It had been five years since we first met. Your image from that first meeting is burned in my mind. You were striking. Soft flowing hair sweeping over your shoulders framing that angelic face and smoldering eyes. Your blouse clung to your massive breasts and your skirt fit perfectly over your shapely hips and ass, stopping just below the knee. Never reveling while completely detailing your voluptuous body. There was instant chemistry. The slightest hint of constant sexual tension combined with the actual enjoyment of each other's company. We have worked so well together these past five years.
There have been shared looks and unspoken thoughts on the many occasions we have found ourselves alone. We both know that we could never act on our attraction. Our spouses have met each other, and they both have tried to get the four of us to become friends. We limit our meetings as a group to only rare occasions. We know that spending more time together would be too dangerous, too much temptation.

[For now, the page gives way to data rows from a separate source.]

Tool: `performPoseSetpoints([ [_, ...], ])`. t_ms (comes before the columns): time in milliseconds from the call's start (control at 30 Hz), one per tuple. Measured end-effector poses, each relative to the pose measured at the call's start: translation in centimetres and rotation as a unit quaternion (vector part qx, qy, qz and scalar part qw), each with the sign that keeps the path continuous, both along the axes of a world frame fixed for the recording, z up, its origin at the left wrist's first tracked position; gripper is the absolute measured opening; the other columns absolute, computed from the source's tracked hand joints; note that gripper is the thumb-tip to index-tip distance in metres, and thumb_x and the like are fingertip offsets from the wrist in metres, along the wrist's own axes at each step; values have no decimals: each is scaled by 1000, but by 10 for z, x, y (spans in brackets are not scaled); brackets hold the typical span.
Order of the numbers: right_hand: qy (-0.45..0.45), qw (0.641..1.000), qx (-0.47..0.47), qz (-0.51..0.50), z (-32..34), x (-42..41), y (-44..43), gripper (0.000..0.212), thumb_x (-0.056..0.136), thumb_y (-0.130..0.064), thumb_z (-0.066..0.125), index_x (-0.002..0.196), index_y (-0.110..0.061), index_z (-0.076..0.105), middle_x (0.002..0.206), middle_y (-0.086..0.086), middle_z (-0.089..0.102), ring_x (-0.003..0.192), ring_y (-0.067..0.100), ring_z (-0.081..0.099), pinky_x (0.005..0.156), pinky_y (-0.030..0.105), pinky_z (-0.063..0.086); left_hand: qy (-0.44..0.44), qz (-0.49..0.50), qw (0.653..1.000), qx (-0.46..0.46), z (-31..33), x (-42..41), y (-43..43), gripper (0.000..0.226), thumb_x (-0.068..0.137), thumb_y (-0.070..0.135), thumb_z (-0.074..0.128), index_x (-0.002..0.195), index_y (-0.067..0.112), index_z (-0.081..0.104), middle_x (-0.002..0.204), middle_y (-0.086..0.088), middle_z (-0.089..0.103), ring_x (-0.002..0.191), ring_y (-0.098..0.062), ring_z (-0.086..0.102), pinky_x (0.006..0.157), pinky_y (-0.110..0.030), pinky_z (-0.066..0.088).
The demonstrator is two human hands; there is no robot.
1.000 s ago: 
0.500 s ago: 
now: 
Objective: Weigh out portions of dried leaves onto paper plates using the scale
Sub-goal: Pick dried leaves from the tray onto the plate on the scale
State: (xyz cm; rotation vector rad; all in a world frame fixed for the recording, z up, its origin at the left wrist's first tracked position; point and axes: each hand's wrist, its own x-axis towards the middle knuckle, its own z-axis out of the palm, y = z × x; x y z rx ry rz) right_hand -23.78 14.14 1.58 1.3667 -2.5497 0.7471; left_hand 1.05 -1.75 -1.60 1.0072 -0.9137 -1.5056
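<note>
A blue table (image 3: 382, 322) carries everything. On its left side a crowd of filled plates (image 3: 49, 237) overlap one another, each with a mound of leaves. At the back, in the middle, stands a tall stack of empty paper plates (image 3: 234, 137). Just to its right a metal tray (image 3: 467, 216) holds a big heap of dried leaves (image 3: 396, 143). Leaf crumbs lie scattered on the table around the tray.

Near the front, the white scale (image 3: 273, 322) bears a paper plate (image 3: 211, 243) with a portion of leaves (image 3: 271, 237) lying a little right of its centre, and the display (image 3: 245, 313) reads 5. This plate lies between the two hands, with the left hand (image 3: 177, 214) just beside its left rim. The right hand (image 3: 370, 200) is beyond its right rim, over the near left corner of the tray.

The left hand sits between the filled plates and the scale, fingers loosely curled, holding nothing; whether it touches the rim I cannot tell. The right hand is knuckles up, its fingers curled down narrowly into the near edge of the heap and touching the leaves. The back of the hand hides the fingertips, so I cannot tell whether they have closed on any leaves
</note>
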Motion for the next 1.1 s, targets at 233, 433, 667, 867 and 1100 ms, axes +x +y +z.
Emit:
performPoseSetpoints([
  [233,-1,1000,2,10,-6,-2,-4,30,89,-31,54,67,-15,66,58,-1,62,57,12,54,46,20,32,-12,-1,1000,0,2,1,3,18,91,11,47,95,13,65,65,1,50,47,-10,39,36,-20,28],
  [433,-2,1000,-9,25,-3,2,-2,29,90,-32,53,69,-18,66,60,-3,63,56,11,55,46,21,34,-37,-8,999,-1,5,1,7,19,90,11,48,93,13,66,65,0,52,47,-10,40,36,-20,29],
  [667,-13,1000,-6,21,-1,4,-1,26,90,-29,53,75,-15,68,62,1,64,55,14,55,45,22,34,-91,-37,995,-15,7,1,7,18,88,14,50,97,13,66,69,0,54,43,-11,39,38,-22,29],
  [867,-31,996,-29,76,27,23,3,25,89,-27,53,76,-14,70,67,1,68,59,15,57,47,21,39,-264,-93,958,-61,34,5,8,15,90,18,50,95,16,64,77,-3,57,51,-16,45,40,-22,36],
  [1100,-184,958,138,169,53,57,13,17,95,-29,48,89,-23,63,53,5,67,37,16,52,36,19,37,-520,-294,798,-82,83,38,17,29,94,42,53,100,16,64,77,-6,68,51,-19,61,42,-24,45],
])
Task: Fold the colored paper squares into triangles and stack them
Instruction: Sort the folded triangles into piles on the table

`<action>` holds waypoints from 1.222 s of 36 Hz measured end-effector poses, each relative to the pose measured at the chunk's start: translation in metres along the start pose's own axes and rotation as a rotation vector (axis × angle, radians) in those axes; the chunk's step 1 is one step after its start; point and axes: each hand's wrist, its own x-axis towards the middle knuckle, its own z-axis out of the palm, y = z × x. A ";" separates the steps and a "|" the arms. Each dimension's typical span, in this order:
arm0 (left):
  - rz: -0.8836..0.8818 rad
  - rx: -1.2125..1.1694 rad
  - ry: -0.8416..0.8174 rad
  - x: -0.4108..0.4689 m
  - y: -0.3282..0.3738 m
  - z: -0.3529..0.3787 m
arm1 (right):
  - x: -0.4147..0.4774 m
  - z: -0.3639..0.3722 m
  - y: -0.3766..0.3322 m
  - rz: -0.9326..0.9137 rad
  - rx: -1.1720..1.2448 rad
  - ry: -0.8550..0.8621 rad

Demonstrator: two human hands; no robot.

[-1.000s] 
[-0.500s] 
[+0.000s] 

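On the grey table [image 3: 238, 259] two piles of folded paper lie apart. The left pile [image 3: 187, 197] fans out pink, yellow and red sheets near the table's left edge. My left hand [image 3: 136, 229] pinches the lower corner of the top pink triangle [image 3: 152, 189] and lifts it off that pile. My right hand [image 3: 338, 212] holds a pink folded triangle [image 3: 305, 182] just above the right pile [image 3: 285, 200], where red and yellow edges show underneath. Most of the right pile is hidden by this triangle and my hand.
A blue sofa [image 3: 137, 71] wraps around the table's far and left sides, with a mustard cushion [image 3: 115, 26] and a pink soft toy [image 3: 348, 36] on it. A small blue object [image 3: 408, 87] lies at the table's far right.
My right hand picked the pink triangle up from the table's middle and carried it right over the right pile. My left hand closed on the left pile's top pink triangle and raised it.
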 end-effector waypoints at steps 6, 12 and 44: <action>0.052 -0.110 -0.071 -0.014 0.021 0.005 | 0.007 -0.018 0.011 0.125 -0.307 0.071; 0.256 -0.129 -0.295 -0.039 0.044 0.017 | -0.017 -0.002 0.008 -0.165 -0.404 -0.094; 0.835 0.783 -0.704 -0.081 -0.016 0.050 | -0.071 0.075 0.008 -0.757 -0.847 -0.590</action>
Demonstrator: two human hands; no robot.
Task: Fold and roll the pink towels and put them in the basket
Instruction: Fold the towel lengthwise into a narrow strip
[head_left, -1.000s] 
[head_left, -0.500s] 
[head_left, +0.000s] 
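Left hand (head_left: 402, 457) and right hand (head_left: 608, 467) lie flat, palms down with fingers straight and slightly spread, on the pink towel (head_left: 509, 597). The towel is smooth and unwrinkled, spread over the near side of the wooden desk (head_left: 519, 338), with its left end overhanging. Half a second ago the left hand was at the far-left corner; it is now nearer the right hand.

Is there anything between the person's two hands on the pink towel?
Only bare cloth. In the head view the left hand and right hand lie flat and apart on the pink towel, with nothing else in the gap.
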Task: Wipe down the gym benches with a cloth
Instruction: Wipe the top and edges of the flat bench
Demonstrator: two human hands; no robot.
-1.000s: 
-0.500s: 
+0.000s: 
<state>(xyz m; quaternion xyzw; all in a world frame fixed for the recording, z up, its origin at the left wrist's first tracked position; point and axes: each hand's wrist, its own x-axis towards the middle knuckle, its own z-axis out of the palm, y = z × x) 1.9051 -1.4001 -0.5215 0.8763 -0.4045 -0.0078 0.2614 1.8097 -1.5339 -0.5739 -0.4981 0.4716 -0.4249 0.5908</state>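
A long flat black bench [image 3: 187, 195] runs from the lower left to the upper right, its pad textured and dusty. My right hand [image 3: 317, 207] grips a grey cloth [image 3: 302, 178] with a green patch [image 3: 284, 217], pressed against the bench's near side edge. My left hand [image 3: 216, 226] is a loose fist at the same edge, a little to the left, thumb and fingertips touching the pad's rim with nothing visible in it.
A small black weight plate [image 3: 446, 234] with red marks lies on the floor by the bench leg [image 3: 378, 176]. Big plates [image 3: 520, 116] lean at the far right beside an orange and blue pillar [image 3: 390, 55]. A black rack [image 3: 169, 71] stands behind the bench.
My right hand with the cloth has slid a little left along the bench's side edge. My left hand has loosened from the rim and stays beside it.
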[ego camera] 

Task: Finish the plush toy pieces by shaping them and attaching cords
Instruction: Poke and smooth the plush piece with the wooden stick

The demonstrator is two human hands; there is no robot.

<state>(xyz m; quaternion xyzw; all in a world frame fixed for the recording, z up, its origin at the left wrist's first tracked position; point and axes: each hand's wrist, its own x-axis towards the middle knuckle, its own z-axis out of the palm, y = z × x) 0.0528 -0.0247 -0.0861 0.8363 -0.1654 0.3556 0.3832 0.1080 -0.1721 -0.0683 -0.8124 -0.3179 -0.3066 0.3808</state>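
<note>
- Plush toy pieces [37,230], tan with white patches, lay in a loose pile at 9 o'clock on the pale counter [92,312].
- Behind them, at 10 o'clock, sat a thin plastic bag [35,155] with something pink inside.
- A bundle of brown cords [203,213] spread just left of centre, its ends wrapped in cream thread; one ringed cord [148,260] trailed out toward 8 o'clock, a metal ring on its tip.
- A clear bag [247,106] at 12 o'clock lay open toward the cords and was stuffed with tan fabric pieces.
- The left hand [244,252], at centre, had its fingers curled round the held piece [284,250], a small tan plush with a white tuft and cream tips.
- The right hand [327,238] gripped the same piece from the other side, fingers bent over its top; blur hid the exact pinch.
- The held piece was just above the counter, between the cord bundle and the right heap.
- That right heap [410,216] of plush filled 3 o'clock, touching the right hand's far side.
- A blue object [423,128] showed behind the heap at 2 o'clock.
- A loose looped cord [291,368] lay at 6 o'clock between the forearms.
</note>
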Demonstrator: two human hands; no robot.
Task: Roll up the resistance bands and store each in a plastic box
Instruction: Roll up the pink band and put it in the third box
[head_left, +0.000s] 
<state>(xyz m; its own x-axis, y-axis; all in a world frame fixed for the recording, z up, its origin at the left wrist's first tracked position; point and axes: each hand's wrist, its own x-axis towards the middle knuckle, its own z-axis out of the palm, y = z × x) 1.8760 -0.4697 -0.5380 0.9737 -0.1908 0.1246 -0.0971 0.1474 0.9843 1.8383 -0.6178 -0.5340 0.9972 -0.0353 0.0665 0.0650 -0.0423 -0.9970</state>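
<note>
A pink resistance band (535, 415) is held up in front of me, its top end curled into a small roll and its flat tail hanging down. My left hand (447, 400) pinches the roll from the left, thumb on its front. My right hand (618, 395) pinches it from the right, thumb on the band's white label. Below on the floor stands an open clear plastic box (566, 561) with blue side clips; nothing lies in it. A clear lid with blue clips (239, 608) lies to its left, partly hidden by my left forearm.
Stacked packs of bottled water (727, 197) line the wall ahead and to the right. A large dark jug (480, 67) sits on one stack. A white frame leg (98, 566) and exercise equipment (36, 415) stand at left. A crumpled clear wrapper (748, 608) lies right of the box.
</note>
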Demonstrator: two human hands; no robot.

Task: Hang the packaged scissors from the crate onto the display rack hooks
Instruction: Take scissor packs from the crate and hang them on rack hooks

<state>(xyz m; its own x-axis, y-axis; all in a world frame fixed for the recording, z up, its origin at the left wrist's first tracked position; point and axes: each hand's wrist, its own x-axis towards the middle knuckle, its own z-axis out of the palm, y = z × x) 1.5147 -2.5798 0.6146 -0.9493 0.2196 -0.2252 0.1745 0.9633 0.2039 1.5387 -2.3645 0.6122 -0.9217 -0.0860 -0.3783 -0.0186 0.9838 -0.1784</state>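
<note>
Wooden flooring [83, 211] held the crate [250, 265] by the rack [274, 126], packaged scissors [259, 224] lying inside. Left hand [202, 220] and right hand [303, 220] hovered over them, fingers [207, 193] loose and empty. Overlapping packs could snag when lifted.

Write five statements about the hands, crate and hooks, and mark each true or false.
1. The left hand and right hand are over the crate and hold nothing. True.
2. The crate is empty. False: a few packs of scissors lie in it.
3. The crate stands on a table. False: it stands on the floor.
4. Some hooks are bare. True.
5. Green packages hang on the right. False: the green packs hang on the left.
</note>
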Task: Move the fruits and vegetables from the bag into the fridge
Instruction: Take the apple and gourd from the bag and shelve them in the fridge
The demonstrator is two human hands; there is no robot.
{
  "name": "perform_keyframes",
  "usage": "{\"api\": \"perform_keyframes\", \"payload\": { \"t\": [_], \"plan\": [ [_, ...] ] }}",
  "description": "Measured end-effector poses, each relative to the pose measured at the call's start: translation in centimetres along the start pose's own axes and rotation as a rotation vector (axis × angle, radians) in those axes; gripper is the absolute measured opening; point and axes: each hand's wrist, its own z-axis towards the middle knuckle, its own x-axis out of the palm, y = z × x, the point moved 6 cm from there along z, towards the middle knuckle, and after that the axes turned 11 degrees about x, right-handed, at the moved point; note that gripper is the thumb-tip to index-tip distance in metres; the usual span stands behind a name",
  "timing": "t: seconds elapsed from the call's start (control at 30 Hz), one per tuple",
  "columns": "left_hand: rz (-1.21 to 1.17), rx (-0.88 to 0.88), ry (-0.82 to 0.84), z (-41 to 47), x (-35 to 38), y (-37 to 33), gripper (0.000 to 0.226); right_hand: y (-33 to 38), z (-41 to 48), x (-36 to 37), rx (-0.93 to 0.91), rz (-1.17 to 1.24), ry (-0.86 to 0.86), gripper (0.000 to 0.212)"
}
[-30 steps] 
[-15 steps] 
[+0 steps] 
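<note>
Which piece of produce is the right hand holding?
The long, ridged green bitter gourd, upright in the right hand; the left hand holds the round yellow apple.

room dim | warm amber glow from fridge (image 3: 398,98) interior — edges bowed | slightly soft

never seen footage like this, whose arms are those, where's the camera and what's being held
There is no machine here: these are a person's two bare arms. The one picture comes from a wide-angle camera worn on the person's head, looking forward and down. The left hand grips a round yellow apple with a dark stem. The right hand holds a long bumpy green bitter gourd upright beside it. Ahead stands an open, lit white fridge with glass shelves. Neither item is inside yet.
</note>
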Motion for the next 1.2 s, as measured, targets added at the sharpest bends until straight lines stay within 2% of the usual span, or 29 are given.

There have been many times when one of us wanted so badly to make the first move. I remember that time we were out as a group and found ourselves alone on a couch at some nightclub. I wanted so bad to lean over and kiss you, rub my hands up your leg and explore every part of you. I don't know what stopped me, and I could see in your eyes you couldn't believe you were controlling yourself as well. We sat on that couch for what seemed like ages just looking at one another. We didn't have to say anything. We knew what we wanted, but thought was it never possible.
I was glad to see you at that happy hour last Friday, it's not something you normally do. When you explained that your husband was out of town to someone sitting near me, I almost jumped up and grabbed you. I wanted so much to tell you that my wife was also out of town, and see what your reaction was. I wanted to know if you would see this as the opportunity we always wanted. An hour passed before I was able to tell you without being obvious or drawing suspicion from our co-workers. I'll never forget the look on your face. Shock, desire, and panic best describes it. We didn't say anything else to each other until everyone was ready to leave. I walked over to you and whispered to you to follow me home. As I walked out, without turning around I knew you were right behind me. I could feel you looking through me. Five years of desire was finally about to become reality.